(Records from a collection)
__________
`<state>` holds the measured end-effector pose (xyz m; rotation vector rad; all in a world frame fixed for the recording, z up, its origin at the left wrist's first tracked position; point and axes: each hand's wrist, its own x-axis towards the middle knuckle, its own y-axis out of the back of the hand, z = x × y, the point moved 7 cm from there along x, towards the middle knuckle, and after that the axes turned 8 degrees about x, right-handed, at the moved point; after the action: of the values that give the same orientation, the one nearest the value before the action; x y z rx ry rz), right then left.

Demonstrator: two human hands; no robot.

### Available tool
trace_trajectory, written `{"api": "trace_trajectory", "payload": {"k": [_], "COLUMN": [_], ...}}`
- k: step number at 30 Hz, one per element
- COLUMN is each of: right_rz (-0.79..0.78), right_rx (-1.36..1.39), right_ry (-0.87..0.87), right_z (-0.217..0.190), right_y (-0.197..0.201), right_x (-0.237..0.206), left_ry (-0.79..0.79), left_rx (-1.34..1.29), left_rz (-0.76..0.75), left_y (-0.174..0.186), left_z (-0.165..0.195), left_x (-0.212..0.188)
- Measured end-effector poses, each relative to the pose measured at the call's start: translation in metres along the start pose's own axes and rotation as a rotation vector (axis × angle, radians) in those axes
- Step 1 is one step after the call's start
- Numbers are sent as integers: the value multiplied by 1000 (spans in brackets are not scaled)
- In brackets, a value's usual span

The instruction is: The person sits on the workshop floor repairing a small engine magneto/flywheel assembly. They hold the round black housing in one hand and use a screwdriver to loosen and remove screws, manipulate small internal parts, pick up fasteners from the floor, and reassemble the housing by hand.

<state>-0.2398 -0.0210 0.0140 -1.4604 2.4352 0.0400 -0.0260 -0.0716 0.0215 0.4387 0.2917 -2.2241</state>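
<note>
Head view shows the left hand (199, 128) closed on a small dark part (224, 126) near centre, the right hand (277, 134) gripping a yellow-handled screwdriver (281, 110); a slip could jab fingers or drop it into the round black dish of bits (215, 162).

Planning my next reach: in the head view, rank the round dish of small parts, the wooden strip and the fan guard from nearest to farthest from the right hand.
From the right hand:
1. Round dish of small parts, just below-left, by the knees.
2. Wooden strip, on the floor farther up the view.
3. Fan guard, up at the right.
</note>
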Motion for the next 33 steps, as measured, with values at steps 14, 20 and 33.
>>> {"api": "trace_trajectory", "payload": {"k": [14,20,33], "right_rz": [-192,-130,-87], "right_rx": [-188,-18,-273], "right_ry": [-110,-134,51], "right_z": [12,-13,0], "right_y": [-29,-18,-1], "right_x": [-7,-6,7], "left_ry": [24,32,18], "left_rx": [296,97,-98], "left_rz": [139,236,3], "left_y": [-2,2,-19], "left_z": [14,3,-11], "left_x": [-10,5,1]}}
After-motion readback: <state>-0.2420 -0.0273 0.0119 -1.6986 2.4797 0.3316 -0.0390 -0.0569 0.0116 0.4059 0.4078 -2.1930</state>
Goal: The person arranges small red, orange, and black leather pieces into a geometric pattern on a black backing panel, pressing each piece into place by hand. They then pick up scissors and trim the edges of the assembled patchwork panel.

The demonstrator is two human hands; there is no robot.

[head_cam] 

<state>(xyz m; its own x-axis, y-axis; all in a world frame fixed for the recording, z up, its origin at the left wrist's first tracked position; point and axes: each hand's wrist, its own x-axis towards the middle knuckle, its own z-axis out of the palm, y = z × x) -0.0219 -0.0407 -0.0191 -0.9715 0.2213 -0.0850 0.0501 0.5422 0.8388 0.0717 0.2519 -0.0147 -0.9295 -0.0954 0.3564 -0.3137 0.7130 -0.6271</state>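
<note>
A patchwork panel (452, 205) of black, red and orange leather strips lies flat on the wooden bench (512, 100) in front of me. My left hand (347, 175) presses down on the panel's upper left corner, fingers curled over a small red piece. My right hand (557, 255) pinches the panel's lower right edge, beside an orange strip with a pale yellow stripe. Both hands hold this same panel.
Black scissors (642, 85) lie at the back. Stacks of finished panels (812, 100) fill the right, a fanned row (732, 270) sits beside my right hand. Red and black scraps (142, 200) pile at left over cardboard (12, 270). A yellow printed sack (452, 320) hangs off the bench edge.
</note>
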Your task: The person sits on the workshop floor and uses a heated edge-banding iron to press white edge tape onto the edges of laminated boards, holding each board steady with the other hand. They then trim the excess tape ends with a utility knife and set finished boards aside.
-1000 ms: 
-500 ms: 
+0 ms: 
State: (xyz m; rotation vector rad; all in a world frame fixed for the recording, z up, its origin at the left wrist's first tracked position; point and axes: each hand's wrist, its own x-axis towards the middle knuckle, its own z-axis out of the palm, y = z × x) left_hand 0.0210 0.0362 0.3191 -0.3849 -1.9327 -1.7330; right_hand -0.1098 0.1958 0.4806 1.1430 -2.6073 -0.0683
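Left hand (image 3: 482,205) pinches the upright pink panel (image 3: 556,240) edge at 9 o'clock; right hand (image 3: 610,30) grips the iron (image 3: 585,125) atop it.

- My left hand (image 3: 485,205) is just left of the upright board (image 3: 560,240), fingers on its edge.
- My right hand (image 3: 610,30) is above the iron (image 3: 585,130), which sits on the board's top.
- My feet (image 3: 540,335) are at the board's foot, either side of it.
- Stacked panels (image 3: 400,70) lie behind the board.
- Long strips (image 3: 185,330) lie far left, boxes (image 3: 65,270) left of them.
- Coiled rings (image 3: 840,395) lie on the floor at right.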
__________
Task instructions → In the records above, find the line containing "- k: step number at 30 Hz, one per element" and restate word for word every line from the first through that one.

Task output →
`<state>` holds the measured end-effector pose (xyz m; rotation vector rad; all in a world frame fixed for the recording, z up, its origin at the left wrist's first tracked position; point and axes: each hand's wrist, its own x-axis towards the middle knuckle, its own y-axis out of the back of the hand, z = x × y, the point moved 7 cm from there along x, towards the middle knuckle, and after that the axes turned 8 degrees about x, right-handed, at the moved point; after the action: of the values that give the same orientation, the one nearest the value before the action; x y z rx ry rz), right then left.

Demonstrator: two human hands; no robot.

### Available tool
trace_trajectory, written `{"api": "trace_trajectory", "payload": {"k": [_], "COLUMN": [_], ...}}`
- k: step number at 30 Hz, one per element

This output has come to an end.